*About this exercise*. In the entries below, find every line holding the string "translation" and collect it.

Stored items from a collection:
^^^^^^^^^^^^^^^^

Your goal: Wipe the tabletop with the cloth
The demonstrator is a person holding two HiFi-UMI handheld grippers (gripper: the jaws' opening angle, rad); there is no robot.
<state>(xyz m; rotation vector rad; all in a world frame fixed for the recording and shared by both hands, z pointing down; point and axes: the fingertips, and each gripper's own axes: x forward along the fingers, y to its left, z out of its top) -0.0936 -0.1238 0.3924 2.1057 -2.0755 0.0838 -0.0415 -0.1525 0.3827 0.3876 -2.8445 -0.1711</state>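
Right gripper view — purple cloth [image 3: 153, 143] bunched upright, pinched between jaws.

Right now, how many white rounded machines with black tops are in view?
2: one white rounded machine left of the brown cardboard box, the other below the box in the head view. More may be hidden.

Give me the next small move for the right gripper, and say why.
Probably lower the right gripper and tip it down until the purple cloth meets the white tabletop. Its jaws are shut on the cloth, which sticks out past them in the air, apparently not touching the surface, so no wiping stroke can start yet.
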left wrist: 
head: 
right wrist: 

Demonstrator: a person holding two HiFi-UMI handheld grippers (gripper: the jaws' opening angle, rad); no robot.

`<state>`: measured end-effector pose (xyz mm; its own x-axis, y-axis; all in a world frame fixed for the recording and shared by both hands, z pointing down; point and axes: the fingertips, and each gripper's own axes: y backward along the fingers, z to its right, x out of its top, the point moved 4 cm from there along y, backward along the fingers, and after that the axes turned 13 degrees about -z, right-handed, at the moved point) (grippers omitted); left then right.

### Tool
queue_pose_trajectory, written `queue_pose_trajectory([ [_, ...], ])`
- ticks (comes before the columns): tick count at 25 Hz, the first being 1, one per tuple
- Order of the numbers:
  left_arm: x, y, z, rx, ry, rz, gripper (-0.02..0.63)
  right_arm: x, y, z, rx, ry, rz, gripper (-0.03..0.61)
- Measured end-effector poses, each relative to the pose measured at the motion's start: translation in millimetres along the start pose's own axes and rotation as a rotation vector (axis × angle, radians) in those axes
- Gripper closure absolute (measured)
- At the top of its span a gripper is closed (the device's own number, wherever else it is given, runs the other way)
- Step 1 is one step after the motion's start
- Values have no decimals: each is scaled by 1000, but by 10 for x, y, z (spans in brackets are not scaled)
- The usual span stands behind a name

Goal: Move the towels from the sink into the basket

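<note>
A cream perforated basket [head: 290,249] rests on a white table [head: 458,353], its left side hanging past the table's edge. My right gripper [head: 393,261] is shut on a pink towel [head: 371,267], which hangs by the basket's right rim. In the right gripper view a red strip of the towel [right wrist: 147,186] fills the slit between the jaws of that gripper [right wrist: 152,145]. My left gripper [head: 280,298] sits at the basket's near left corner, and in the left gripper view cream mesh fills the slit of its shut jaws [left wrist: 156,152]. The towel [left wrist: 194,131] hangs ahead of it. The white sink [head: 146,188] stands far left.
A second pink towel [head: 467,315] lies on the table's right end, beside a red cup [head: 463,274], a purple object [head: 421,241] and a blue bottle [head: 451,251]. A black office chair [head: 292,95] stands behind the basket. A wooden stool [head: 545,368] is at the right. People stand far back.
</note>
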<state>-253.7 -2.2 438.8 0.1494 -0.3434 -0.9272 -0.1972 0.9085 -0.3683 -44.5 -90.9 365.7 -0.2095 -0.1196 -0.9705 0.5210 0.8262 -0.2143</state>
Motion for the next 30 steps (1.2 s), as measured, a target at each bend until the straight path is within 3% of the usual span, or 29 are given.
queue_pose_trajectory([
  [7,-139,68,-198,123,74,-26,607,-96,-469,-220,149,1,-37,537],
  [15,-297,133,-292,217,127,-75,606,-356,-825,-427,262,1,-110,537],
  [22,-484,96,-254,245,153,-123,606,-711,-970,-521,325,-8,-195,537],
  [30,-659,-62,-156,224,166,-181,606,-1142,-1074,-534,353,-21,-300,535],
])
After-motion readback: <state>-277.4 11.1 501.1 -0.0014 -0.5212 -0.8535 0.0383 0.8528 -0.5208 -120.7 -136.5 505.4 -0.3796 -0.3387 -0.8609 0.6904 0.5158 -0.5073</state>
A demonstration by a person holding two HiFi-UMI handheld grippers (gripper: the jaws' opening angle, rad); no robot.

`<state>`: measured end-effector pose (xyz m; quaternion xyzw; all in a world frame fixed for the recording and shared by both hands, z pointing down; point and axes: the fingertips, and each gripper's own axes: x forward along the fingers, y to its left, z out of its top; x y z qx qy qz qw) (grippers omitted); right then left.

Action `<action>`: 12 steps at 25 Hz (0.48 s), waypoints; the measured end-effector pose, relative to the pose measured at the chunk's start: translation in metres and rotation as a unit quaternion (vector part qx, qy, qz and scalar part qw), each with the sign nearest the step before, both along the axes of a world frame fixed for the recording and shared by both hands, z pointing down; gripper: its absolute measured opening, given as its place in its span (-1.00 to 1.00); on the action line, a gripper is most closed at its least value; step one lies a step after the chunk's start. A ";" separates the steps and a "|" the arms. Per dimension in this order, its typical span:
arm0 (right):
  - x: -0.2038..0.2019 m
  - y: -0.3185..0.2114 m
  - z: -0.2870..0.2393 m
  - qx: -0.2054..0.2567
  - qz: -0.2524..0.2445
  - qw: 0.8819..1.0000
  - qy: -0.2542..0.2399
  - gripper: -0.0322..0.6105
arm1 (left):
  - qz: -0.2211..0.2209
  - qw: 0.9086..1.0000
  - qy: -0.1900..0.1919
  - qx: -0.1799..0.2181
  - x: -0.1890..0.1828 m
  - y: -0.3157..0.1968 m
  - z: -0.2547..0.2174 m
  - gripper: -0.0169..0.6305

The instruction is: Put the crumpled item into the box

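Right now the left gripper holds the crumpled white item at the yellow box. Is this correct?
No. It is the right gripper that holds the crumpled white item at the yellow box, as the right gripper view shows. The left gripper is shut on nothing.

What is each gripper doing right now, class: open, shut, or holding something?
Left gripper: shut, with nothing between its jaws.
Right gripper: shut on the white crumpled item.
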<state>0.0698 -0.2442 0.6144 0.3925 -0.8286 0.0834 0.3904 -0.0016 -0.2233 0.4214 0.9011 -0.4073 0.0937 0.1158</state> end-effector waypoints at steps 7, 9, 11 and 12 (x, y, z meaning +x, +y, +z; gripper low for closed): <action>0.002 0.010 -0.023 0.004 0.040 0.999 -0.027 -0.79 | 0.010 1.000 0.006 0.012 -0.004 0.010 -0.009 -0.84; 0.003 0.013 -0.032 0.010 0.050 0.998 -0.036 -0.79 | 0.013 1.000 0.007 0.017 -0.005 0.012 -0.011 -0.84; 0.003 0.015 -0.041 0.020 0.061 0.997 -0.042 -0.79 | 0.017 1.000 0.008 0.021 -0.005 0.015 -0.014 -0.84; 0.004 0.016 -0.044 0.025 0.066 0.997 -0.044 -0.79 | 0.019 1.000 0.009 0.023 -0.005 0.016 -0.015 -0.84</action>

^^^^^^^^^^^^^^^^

*Exercise result*.
- Measured end-effector poses, each relative to the pose measured at the motion's start: translation in millimetres along the start pose's own axes and rotation as a rotation vector (axis × angle, radians) in those axes
Action `<action>`: 12 steps at 25 Hz (0.48 s), waypoints; the measured end-effector pose, relative to the pose measured at the chunk's start: translation in metres and rotation as a unit quaternion (vector part qx, qy, qz and scalar part qw), each with the sign nearest the step before, both along the axes of a world frame fixed for the recording and shared by both hands, z pointing down; gripper: its absolute measured opening, given as its place in its span (-1.00 to 1.00); on the action line, a gripper is most closed at its least value; step one lies a step after the chunk's start. A ";" separates the steps and a "|" the arms. Per dimension in this order, its typical span:

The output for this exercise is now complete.